Work order: Only an exact copy of every record counts as an answer.

[Collection entries]
- Opening Delimiter -
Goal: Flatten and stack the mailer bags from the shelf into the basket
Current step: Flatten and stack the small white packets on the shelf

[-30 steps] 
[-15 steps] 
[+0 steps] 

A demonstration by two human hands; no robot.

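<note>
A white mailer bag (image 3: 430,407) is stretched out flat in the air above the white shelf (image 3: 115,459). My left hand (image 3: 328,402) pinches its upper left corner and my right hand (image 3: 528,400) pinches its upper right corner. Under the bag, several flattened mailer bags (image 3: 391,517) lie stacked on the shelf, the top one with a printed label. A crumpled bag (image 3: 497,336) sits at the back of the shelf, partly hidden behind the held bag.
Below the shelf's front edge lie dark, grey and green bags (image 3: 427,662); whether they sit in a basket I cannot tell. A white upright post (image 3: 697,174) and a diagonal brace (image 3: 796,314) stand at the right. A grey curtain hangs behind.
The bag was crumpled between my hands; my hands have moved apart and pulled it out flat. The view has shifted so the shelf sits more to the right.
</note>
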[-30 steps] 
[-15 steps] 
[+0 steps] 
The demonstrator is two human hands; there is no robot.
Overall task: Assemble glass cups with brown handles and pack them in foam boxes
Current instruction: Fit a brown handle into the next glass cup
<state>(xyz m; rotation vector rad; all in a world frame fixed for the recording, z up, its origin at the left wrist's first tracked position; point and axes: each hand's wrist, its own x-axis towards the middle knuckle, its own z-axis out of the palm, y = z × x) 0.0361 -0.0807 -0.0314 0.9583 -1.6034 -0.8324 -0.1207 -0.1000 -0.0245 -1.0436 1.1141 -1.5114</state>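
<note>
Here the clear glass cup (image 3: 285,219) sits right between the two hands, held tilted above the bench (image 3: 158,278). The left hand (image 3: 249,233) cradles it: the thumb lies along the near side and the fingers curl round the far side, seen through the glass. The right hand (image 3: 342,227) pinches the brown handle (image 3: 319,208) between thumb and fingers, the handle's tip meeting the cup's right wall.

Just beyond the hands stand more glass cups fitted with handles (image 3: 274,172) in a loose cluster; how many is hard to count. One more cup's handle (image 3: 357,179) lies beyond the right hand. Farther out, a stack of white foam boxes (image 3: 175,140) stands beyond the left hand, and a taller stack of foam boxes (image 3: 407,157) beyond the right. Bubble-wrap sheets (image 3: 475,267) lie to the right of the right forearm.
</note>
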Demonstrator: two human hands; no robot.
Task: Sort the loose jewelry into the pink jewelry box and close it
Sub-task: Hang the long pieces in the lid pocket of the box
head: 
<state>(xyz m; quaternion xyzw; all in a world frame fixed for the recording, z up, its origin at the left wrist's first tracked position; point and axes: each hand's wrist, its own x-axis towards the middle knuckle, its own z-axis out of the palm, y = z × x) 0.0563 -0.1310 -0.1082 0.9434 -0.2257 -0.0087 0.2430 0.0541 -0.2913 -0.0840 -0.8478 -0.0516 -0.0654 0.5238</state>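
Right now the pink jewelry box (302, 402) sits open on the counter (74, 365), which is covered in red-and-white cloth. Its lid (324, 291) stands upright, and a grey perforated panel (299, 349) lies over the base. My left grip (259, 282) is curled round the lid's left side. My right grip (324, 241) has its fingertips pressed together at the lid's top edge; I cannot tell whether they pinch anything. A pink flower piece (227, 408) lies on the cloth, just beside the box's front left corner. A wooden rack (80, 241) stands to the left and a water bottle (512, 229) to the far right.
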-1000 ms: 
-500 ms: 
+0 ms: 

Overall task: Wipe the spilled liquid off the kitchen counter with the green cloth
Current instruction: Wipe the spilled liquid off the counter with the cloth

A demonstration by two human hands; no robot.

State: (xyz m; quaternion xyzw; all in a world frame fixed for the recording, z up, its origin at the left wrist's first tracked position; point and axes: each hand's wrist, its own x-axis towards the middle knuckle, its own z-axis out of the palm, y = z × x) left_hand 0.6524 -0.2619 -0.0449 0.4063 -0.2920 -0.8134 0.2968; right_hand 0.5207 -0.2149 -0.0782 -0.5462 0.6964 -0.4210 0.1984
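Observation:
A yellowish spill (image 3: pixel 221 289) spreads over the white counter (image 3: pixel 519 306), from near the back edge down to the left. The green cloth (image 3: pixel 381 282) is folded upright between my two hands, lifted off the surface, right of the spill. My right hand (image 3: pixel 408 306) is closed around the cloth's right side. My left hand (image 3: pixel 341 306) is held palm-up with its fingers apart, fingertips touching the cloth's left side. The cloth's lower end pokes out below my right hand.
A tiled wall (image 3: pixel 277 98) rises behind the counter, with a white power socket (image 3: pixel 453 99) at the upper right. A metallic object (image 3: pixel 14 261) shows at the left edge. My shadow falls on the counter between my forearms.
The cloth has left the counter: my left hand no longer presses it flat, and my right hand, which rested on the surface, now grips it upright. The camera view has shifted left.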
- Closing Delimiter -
Solution to this exercise:
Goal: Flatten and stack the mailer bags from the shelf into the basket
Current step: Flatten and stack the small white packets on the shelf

[-30 steps] 
[-15 steps] 
[+0 steps] 

A demonstration by two human hands; no robot.

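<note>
A white mailer bag (image 3: 430,407) is stretched out flat in the air above the white shelf (image 3: 115,459). My left hand (image 3: 328,402) pinches its upper left corner and my right hand (image 3: 528,400) pinches its upper right corner. Under the bag, several flattened mailer bags (image 3: 391,517) lie stacked on the shelf, the top one with a printed label. A crumpled bag (image 3: 497,336) sits at the back of the shelf, partly hidden behind the held bag.
Below the shelf's front edge lie dark, grey and green bags (image 3: 427,662); whether they sit in a basket I cannot tell. A white upright post (image 3: 697,174) and a diagonal brace (image 3: 796,314) stand at the right. A grey curtain hangs behind.
The bag was crumpled between my hands; my hands have moved apart and pulled it out flat. The view has shifted so the shelf sits more to the right.
</note>
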[-30 steps] 
[-15 steps] 
[+0 steps] 
The demonstrator is two human hands; there is no robot.
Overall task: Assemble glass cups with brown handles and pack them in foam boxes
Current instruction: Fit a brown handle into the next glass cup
<state>(xyz m; rotation vector rad; all in a world frame fixed for the recording, z up, its origin at the left wrist's first tracked position; point and axes: each hand's wrist, its own x-axis towards the middle knuckle, its own z-axis out of the palm, y = z × x) 0.0361 -0.0807 -0.0314 0.9583 -1.6034 -0.8324 -0.1207 -0.1000 -0.0245 -1.0436 1.1141 -1.5114</state>
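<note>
Here the clear glass cup (image 3: 285,219) sits right between the two hands, held tilted above the bench (image 3: 158,278). The left hand (image 3: 249,233) cradles it: the thumb lies along the near side and the fingers curl round the far side, seen through the glass. The right hand (image 3: 342,227) pinches the brown handle (image 3: 319,208) between thumb and fingers, the handle's tip meeting the cup's right wall.

Just beyond the hands stand more glass cups fitted with handles (image 3: 274,172) in a loose cluster; how many is hard to count. One more cup's handle (image 3: 357,179) lies beyond the right hand. Farther out, a stack of white foam boxes (image 3: 175,140) stands beyond the left hand, and a taller stack of foam boxes (image 3: 407,157) beyond the right. Bubble-wrap sheets (image 3: 475,267) lie to the right of the right forearm.
</note>
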Demonstrator: two human hands; no robot.
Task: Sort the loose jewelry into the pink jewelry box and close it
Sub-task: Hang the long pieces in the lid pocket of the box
head: 
<state>(xyz m; quaternion xyzw; all in a world frame fixed for the recording, z up, its origin at the left wrist's first tracked position; point and axes: each hand's wrist, its own x-axis towards the middle knuckle, its own z-axis out of the palm, y = z × x) 0.0563 -0.1310 -0.1082 0.9434 -0.2257 -0.0087 0.2430 0.0541 -0.2913 -0.0840 -0.8478 -0.0516 -0.0654 0.5238</state>
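Right now the pink jewelry box (302, 402) sits open on the counter (74, 365), which is covered in red-and-white cloth. Its lid (324, 291) stands upright, and a grey perforated panel (299, 349) lies over the base. My left grip (259, 282) is curled round the lid's left side. My right grip (324, 241) has its fingertips pressed together at the lid's top edge; I cannot tell whether they pinch anything. A pink flower piece (227, 408) lies on the cloth, just beside the box's front left corner. A wooden rack (80, 241) stands to the left and a water bottle (512, 229) to the far right.
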-1000 ms: 
-500 ms: 
+0 ms: 

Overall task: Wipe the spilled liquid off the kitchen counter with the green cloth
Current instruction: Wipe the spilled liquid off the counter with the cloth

A demonstration by two human hands; no robot.

State: (xyz m; quaternion xyzw; all in a world frame fixed for the recording, z up, its origin at the left wrist's first tracked position; point and axes: each hand's wrist, its own x-axis towards the middle knuckle, its own z-axis out of the palm, y = z × x) left_hand 0.6524 -0.2619 -0.0449 0.4063 -0.2920 -0.8134 0.2968; right_hand 0.5207 -0.2149 -0.0782 -0.5462 0.6964 -0.4210 0.1984
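Observation:
A yellowish spill (image 3: pixel 221 289) spreads over the white counter (image 3: pixel 519 306), from near the back edge down to the left. The green cloth (image 3: pixel 381 282) is folded upright between my two hands, lifted off the surface, right of the spill. My right hand (image 3: pixel 408 306) is closed around the cloth's right side. My left hand (image 3: pixel 341 306) is held palm-up with its fingers apart, fingertips touching the cloth's left side. The cloth's lower end pokes out below my right hand.
A tiled wall (image 3: pixel 277 98) rises behind the counter, with a white power socket (image 3: pixel 453 99) at the upper right. A metallic object (image 3: pixel 14 261) shows at the left edge. My shadow falls on the counter between my forearms.
The cloth has left the counter: my left hand no longer presses it flat, and my right hand, which rested on the surface, now grips it upright. The camera view has shifted left.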

That was the complete answer.